(DATA SEGMENT Opens)

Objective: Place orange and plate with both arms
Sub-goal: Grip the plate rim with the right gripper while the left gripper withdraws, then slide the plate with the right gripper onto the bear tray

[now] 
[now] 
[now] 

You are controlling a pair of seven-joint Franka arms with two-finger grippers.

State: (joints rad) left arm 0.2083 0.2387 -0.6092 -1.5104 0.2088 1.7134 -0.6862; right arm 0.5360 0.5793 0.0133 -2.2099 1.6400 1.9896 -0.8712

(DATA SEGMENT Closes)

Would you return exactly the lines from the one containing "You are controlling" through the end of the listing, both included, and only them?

You are controlling a pair of seven-joint Franka arms with two-finger grippers.

State: (joints rad) left arm 0.2083 0.2387 -0.6092 -1.5104 0.2088 1.7134 -0.6862; right arm 0.5360 0.5793 0.0133 -2.2099 1.6400 1.9896 -0.8712

This answer requires no further additions.